Isso não significa que a genAI seja inútil para o desenvolvimento de software ou outras áreas, mas significa que precisamos redefinir nossas expectativas e abordagem.

Ainda não aprendemos

Essa decepção não é só uma coisa de IA. Passamos por esse processo de expectativas infladas e desilusão com praticamente todas as novas tecnologias brilhantes. Até mesmo algo tão estabelecido quanto a nuvem continua sendo chutado de um lado para o outro.
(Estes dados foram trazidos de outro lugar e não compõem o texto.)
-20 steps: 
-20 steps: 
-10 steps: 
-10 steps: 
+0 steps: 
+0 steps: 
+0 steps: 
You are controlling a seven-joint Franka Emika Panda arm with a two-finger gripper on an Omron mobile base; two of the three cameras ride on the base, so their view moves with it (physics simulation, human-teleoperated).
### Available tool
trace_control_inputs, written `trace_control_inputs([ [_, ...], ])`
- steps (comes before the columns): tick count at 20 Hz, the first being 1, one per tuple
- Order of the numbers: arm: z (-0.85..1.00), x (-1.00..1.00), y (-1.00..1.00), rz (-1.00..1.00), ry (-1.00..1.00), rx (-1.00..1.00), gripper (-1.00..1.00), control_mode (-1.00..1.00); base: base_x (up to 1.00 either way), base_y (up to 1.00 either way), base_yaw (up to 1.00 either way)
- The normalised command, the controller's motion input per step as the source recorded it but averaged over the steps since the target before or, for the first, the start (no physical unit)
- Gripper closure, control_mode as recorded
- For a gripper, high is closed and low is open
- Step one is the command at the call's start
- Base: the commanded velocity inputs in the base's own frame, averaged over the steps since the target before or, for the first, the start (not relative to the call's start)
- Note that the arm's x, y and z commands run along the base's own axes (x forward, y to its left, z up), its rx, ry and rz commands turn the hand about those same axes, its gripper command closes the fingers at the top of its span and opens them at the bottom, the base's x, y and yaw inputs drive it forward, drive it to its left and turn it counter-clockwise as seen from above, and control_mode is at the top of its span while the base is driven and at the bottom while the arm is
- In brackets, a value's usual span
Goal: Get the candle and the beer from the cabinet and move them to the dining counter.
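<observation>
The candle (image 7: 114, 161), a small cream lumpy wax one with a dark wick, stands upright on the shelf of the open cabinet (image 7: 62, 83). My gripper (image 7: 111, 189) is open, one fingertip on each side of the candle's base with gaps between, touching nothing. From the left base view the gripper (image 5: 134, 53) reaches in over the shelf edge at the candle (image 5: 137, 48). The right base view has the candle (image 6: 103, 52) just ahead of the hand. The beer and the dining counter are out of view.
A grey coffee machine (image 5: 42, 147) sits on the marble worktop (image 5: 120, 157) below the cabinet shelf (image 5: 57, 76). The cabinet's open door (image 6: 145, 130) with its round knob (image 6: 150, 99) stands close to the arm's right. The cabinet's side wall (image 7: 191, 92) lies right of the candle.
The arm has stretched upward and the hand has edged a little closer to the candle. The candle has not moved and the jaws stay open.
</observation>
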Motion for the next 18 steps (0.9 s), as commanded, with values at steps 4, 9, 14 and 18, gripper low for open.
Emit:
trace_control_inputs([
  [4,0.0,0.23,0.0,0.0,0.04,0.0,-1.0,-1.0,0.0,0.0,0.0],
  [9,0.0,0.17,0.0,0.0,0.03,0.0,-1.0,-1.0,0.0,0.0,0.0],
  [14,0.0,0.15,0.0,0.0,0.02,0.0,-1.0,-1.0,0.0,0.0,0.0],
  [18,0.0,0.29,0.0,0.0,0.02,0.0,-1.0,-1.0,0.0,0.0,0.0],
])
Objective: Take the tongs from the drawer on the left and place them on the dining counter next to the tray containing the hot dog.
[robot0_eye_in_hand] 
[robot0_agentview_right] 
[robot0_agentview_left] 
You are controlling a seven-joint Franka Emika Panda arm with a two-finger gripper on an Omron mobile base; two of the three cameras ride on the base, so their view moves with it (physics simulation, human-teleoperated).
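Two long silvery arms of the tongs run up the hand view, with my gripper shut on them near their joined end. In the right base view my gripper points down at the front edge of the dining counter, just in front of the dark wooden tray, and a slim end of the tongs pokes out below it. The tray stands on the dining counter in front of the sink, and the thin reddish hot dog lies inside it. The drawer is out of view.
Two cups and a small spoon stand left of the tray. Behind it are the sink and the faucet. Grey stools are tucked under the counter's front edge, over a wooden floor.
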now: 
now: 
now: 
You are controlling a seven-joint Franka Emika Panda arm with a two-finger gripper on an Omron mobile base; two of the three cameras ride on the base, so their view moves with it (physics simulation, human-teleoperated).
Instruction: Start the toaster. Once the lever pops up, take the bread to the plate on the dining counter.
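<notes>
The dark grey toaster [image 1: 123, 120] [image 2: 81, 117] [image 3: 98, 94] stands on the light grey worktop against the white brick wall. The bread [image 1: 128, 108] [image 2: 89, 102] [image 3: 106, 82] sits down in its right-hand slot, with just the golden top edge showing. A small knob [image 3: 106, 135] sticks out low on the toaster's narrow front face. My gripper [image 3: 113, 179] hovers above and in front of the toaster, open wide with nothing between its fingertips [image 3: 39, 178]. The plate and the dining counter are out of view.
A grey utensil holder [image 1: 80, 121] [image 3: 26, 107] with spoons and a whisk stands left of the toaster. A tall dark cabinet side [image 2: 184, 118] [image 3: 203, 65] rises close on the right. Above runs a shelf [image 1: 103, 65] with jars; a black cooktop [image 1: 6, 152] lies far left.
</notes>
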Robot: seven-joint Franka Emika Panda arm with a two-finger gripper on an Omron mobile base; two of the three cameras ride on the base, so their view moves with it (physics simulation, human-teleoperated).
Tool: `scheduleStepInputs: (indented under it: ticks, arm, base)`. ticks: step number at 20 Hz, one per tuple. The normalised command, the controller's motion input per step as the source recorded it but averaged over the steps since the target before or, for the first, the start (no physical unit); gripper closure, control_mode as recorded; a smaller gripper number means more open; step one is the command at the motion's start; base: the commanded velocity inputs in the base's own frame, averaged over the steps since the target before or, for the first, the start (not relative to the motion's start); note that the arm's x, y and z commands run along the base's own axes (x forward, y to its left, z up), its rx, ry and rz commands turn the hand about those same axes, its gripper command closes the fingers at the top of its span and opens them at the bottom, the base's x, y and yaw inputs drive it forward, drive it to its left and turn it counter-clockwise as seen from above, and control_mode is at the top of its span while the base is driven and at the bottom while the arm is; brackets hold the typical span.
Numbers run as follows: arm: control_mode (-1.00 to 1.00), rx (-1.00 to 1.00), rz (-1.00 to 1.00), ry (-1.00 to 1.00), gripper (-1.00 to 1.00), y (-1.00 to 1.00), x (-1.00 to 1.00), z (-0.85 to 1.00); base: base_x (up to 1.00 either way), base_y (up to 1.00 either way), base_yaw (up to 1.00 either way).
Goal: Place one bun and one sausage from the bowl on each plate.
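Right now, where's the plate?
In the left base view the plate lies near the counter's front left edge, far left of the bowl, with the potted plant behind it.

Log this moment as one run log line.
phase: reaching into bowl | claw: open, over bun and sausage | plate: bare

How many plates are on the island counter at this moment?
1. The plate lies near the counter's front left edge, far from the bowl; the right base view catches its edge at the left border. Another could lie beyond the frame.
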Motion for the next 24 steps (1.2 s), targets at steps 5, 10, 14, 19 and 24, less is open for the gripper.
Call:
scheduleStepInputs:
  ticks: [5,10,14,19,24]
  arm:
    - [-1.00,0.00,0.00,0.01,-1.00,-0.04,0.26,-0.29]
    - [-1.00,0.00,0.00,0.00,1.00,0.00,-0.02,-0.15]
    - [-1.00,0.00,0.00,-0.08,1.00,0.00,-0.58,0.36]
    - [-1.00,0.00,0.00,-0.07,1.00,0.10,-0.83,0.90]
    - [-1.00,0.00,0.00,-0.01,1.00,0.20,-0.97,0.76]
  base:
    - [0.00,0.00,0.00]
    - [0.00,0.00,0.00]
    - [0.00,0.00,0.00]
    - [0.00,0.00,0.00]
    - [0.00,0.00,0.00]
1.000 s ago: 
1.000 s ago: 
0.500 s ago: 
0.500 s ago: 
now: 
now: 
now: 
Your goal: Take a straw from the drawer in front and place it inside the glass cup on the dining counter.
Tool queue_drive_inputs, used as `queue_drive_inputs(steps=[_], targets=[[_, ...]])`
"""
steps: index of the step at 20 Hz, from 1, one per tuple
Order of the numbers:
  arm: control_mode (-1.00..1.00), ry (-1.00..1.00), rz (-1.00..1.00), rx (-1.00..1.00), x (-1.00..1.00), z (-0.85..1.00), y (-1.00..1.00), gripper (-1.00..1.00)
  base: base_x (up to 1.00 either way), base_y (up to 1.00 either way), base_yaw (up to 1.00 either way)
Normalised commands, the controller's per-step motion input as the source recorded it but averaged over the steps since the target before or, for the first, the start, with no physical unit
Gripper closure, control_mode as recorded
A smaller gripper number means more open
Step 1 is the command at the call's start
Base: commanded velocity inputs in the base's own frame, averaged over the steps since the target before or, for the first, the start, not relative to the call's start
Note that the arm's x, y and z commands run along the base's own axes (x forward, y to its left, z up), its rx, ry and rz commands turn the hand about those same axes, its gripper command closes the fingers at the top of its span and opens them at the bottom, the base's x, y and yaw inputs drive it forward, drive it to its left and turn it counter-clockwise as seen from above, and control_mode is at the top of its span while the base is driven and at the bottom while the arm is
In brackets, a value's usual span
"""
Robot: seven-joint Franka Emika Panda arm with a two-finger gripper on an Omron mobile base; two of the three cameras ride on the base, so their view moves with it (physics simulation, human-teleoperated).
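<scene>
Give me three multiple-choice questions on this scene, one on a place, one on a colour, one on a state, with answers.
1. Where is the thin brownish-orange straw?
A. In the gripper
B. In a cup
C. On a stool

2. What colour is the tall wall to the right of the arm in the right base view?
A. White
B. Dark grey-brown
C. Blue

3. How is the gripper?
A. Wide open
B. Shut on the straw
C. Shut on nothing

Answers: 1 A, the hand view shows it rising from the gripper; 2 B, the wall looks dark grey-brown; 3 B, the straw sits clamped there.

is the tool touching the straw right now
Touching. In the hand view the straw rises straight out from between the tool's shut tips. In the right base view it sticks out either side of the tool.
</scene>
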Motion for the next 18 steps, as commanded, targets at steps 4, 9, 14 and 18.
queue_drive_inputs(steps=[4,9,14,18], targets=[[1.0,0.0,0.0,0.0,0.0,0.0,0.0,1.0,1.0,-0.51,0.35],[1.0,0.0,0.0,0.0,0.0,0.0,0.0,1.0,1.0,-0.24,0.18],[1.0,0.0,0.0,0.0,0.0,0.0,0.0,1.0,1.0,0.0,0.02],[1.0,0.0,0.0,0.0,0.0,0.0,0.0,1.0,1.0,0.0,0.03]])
Meu colega da InfoWorld, David Linthicum, recentemente criticou a computação em nuvem, argumentando que “os ganhos de produtividade e economia de custos previstos não se materializaram, na maior parte”. Acho que ele está exagerando, mas é difícil culpá-lo, dado o quanto nós (eu inclusive) vendemos a nuvem como a solução para praticamente todos os problemas de TI.

A Linthicum também criticou o serverless. “A tecnologia serverless continuará a desaparecer em segundo plano devido ao surgimento de outros paradigmas de computação em nuvem, como edge computing e microclouds”, ele diz. Por quê? Porque essas “introduziram soluções mais diferenciadas no mercado com abordagens personalizadas que atendem a necessidades comerciais específicas, em vez do tamanho único da computação serverless”. Certa vez, sugeri que o serverless poderia substituir o Kubernetes e os contêineres. Eu estava errado. A abordagem mais comedida da Linthicum parece correta porque segue o que sempre parece acontecer com grandes novas tendências: elas não desabam completamente, elas apenas param de fingir que resolvem todos os nossos problemas e, em vez disso, são adotadas por modestas mas ainda importante formulários.

É para onde estamos indo com a IA. Já estou vendo empresas fracassarem quando tratam a genAI como a resposta para tudo, mas elas estão tendo sucesso ao usar a genAI como uma solução complementar para algumas coisas. Não é hora de abandonar a IA. Longe disso. Em vez disso, é hora de pensar sobre como e onde usá-la. Então, como tantas tendências antes (código aberto, nuvem, celular, etc., etc.), ela se tornará um complemento crítico para a forma como trabalhamos, em vez da única forma como trabalhamos.